▶ [What is needed]
Print the listing again exactly, leaving nothing out.

▶ [Supplied material]
----
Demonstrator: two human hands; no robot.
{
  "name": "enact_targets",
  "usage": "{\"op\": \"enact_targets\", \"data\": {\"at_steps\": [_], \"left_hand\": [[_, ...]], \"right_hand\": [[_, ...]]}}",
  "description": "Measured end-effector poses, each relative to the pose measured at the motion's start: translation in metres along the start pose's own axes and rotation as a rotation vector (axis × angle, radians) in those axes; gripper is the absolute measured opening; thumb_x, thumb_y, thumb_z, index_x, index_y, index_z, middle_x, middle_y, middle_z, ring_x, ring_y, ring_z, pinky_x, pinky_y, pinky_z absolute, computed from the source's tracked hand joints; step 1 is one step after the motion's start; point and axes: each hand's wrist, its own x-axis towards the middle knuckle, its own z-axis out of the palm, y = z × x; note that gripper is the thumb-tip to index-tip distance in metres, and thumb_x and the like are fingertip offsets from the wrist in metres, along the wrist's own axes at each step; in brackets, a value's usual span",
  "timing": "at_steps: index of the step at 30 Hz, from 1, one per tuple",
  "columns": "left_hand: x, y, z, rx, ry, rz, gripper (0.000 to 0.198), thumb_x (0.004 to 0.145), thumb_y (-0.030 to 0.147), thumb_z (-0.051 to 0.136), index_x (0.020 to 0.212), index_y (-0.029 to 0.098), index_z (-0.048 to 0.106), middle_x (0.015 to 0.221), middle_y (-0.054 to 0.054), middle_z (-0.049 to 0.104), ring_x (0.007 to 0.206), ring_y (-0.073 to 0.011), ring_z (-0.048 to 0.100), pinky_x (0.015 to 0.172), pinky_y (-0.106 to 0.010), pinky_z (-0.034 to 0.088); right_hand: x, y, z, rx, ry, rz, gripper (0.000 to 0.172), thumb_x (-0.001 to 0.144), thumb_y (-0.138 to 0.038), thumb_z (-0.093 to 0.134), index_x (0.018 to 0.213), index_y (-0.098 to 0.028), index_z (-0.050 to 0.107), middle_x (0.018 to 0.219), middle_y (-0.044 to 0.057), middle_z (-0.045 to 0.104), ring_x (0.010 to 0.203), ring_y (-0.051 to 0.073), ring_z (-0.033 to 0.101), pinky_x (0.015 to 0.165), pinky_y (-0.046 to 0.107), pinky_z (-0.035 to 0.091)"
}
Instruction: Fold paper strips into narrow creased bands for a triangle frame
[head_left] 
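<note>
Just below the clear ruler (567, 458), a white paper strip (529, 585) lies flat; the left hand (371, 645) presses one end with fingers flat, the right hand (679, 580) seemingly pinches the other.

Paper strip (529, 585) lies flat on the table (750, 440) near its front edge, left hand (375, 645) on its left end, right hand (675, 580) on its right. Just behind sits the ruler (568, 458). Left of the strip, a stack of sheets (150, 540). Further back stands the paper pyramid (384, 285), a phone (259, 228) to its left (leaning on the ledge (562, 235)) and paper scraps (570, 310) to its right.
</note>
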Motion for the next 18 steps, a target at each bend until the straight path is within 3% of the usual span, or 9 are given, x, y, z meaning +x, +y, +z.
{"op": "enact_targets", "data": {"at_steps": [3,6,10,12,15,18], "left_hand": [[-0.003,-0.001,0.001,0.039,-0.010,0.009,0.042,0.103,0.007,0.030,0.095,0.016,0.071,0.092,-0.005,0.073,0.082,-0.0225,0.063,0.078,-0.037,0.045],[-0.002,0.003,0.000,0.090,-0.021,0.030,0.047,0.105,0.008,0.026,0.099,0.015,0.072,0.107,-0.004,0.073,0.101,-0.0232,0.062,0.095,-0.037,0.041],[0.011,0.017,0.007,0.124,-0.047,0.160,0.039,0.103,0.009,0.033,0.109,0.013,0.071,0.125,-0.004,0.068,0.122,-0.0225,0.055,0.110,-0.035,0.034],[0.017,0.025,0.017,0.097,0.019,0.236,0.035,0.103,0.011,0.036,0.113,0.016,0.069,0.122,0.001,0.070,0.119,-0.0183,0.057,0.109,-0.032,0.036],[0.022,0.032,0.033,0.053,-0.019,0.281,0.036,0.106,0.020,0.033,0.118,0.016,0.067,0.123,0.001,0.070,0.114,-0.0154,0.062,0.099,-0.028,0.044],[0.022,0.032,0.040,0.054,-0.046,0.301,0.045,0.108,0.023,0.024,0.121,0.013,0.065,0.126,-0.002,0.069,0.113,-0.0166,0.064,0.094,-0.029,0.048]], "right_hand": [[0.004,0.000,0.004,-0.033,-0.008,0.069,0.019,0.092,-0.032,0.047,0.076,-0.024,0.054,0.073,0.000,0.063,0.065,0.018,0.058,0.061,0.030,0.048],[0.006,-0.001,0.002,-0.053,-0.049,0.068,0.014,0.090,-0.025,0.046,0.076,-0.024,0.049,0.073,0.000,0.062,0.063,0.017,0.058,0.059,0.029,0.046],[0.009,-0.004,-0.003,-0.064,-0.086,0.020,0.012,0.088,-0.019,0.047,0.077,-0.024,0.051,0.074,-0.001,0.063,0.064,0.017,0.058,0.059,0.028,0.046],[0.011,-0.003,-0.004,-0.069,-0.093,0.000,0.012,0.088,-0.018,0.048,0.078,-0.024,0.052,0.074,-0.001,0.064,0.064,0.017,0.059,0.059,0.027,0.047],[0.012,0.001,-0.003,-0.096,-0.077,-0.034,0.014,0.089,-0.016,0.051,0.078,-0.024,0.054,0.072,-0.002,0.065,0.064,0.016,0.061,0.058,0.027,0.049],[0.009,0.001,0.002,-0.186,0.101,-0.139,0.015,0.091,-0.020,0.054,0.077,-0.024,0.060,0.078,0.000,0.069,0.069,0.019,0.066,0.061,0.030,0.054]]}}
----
▶ [Task result]
Demonstrator: two human hands; no robot.
{
  "name": "enact_targets",
  "usage": "{\"op\": \"enact_targets\", \"data\": {\"at_steps\": [_], \"left_hand\": [[_, ...]], \"right_hand\": [[_, ...]]}}",
  "description": "Measured end-effector poses, each relative to the pose measured at the motion's start: translation in metres along the start pose's own axes and rotation as a rotation vector (axis × angle, radians) in those axes; gripper is the absolute measured opening; thumb_x, thumb_y, thumb_z, index_x, index_y, index_z, middle_x, middle_y, middle_z, ring_x, ring_y, ring_z, pinky_x, pinky_y, pinky_z absolute, computed from the source's tracked hand joints; step 1 is one step after the motion's start; point and axes: each hand's wrist, its own x-axis towards the middle knuckle, its own z-axis out of the palm, y = z × x; note that gripper is the thumb-tip to index-tip distance in metres, and thumb_x and the like are fingertip offsets from the wrist in metres, along the wrist's own axes at each step; in brackets, a value's usual span",
  "timing": "at_steps: index of the step at 30 Hz, from 1, one per tuple",
  "columns": "left_hand: x, y, z, rx, ry, rz, gripper (0.000 to 0.198), thumb_x (0.004 to 0.145), thumb_y (-0.030 to 0.147), thumb_z (-0.051 to 0.136), index_x (0.020 to 0.212), index_y (-0.029 to 0.098), index_z (-0.048 to 0.106), middle_x (0.015 to 0.221), middle_y (-0.054 to 0.054), middle_z (-0.049 to 0.104), ring_x (0.007 to 0.206), ring_y (-0.073 to 0.011), ring_z (-0.048 to 0.100), pinky_x (0.015 to 0.172), pinky_y (-0.106 to 0.010), pinky_z (-0.034 to 0.088); right_hand: x, y, z, rx, ry, rz, gripper (0.000 to 0.172), thumb_x (-0.001 to 0.144), thumb_y (-0.138 to 0.038), thumb_z (-0.093 to 0.134), index_x (0.018 to 0.213), index_y (-0.098 to 0.028), index_z (-0.050 to 0.107), middle_x (0.018 to 0.219), middle_y (-0.044 to 0.057), middle_z (-0.045 to 0.104), ring_x (0.010 to 0.203), ring_y (-0.051 to 0.073), ring_z (-0.033 to 0.101), pinky_x (0.015 to 0.165), pinky_y (-0.046 to 0.107), pinky_z (-0.035 to 0.091)"
}
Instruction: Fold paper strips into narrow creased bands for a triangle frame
[head_left] 
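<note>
Just below the clear ruler (567, 458), a white paper strip (529, 585) lies flat; the left hand (371, 645) presses one end with fingers flat, the right hand (679, 580) seemingly pinches the other.

Paper strip (529, 585) lies flat on the table (750, 440) near its front edge, left hand (375, 645) on its left end, right hand (675, 580) on its right. Just behind sits the ruler (568, 458). Left of the strip, a stack of sheets (150, 540). Further back stands the paper pyramid (384, 285), a phone (259, 228) to its left (leaning on the ledge (562, 235)) and paper scraps (570, 310) to its right.
</note>
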Motion for the next 18 steps, a target at each bend until the straight path is within 3% of the usual span, or 9 are given, x, y, z meaning +x, +y, +z.
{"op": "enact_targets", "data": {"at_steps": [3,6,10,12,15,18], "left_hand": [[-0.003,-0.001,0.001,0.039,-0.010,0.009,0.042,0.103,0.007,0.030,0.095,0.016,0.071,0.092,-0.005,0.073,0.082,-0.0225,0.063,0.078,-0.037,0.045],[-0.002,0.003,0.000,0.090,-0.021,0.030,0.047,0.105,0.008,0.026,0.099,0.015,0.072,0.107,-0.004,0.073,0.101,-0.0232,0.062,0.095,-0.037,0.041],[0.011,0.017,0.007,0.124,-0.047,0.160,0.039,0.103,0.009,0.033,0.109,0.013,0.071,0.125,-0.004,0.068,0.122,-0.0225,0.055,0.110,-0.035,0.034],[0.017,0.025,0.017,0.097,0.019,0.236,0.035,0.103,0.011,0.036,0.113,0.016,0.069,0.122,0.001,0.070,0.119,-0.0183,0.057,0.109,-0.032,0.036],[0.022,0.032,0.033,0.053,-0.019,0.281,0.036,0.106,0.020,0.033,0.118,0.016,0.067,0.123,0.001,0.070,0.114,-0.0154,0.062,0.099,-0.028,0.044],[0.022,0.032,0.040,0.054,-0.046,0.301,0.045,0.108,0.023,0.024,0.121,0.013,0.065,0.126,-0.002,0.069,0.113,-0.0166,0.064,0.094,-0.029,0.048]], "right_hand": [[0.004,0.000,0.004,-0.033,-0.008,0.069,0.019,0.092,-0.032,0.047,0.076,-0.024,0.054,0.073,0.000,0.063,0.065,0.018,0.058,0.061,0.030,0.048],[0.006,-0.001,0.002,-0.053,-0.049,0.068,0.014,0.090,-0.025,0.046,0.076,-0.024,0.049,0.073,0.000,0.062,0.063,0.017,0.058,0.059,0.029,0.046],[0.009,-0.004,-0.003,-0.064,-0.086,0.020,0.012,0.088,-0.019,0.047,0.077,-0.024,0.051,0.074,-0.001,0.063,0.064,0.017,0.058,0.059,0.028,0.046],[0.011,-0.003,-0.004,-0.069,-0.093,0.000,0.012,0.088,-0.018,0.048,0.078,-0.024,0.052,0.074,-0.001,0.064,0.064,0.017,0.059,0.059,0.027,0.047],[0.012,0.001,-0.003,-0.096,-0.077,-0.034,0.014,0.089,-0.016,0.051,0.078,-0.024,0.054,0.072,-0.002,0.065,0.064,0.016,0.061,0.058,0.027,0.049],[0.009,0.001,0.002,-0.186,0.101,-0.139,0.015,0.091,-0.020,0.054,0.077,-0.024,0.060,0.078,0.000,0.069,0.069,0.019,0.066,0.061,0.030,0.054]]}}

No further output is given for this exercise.